Minister for Veterans' Affairs
- Incumbent
- Assumed office 11 August 2025
- Premier: Jeremy Rockliff
- Preceded by: Roger Jaensch

Member of the Tasmanian House of Assembly for Braddon
- Incumbent
- Assumed office 19 July 2025 Serving with 6 others
- Preceded by: Miriam Beswick

Member of the Australian Parliament for Braddon
- In office 18 May 2019 – 28 March 2025
- Preceded by: Justine Keay
- Succeeded by: Anne Urquhart

Personal details
- Born: 21 December 1967 (age 58) Wynyard, Tasmania, Australia
- Party: Liberal
- Occupation: Soldier and Farmer

= Gavin Pearce =

Australian politician (born 1967)

Gavin Bruce Pearce (born 21 December 1967) is an Australian politician who has served as a Liberal member of the Tasmanian House of Assembly for Braddon since the 2025 Tasmanian state election.
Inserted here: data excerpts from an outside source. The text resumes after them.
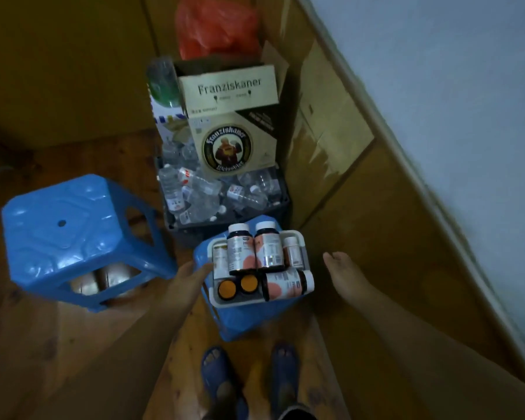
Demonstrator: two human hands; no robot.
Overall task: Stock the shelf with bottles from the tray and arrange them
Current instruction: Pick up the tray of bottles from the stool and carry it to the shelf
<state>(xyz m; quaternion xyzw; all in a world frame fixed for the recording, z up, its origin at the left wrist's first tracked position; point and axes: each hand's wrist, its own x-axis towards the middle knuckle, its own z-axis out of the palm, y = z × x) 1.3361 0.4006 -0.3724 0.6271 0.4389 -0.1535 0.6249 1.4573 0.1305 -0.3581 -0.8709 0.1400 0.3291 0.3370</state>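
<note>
Stocking looks barely begun: the white tray (pixel 303 237) sits on a blue stool (pixel 249 316), full of bottles (pixel 240 250), some upright, some lying. The left hand (pixel 188 277) reaches its edge, fingers straight; the right hand (pixel 343 271) hovers beside it, relaxed, holding nothing. No shelf is visible.

Tray (pixel 304 294) open above and sideways, crate (pixel 285 204) close behind, stool (pixel 73 228) left
</note>
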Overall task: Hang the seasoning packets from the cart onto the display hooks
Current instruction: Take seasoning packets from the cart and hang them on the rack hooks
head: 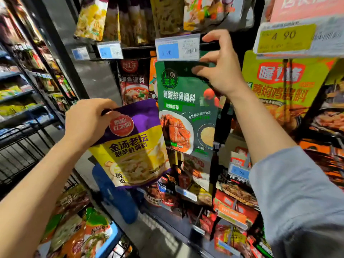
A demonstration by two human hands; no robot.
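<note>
Landmark: the green seasoning packet point(184, 108) hanging at the centre of the display, directly below a price tag point(177, 49) with a blue panel reading 5.90.

Right hand point(220, 67): raised to the top right corner of the green seasoning packet, thumb and curled fingers pinching that upper edge just below and to the right of the price tag. Whether the packet's hole already sits on a hook cannot be told; the hand and tag cover that spot.

Left hand point(87, 123): down and left of the green packet, gripping a purple-and-yellow packet point(134, 144) by its top left corner, fingers curled over the edge. This packet hangs tilted from the hand, and its right edge overlaps the lower left part of the green packet in this view.

Containers: far below and left of the green packet, at the bottom left corner, the cart point(109, 244) with a blue rim holds a loose heap of mixed packets point(78, 226) in orange, green and white, lying flat and overlapping.

Display: to the right of the green packet hangs a yellow-green packet point(283, 86) under a yellow tag point(285, 39) reading 4.90. Below the green packet, further rows of red and dark packets point(232, 200) hang. Left of it, a dark red packet point(133, 81) hangs partly hidden.
</note>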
He had previously served as the member for Braddon in the House of Representatives from 2019 until his retirement at the 2025 federal election.

He has served as a minister in the third Rockliff ministry since 11 August 2025.

==Early life==
Pearce was born in Tasmania to a family which has "lived and farmed in the Sisters Creek region since the 1850s". He served in the army for 20 years, and was stationed in East Timor for a period. He later became the president of the Wynyard RSL branch. Prior to entering politics, Pearce farmed beef cattle at Lapoinya. He was vice-chair of the Yolla Producers Cooperative Society, based in Wynyard.

==Politics==

=== Federal Politics ===
In October 2018, Pearce won Liberal preselection for the Division of Braddon. He had previously stood for preselection at the 2018 Braddon by-election, but was defeated by former Liberal MP Brett Whiteley.
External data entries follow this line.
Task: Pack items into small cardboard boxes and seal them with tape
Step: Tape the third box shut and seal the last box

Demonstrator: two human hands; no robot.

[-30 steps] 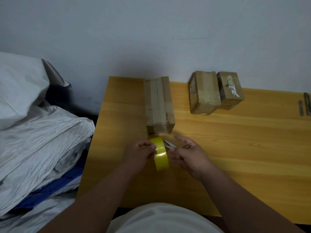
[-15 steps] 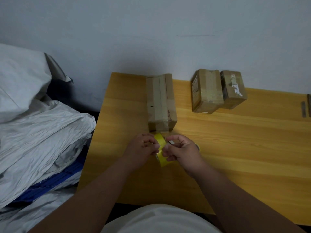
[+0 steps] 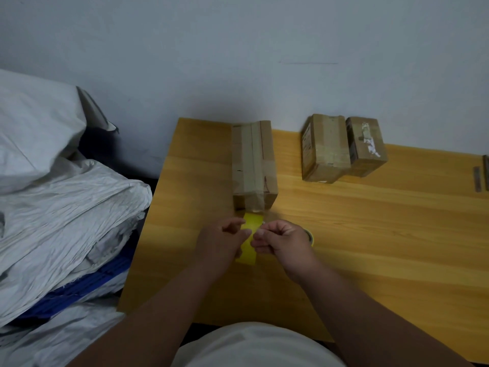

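Head view: yellow tape [image 3: 250, 235] pinched btwn left hand [image 3: 221, 241] & right hand [image 3: 281, 241]; long box [image 3: 253, 162] lay just beyond, lengthwise away.

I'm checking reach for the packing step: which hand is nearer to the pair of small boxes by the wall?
Right hand: the small boxes lie ahead and to its right. Left hand is farther left.
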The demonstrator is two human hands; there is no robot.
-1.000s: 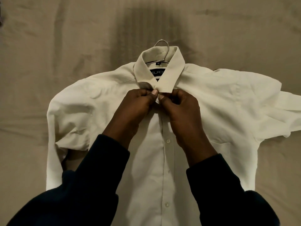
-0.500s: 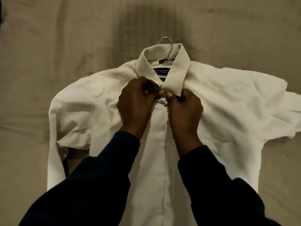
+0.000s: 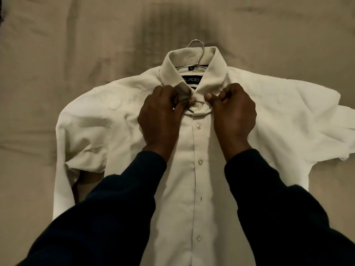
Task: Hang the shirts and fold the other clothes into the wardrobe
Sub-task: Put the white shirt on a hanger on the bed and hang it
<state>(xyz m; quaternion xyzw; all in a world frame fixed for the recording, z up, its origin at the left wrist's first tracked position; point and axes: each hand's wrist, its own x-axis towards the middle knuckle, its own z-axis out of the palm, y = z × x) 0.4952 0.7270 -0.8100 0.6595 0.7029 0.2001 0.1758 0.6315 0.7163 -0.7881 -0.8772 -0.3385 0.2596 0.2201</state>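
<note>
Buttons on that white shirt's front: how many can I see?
4 small white buttons: one at the collar between the hands, one just below, one mid-chest, one lower. The dark sleeves may hide others.

A wrinkled beige bed sheet (image 3: 57, 54) is filling the frame under dim light, with a darker shadowed patch lying across its upper centre.
</note>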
At the 2019 federal election, Pearce defeated the incumbent Labor MP Justine Keay with a five-point swing on the two-party-preferred count. It was the third consecutive federal election in which the incumbent MP has been defeated in Braddon.

Pearce is a member of the National Right faction of the Liberal Party.
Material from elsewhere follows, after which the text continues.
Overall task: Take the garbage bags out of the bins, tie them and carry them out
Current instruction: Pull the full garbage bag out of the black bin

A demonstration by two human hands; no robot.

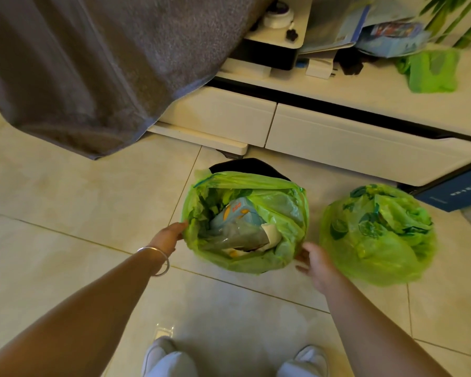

Pearce was re-elected at the 2022 Australian Federal Election with a +6.22% swing in the primary vote as well a +4.94% in the two-party-preferred result, despite the Liberal Party facing significant seat losses across Australia.

After the 2022 Federal Election and subsequent election of Peter Dutton as leader of the Liberal Party, Pearce was appointed to the Shadow ministry of Peter Dutton as Assistant Shadow Minister for Health, Aged Care and Indigenous Health Services which he has served in since 5 June 2022.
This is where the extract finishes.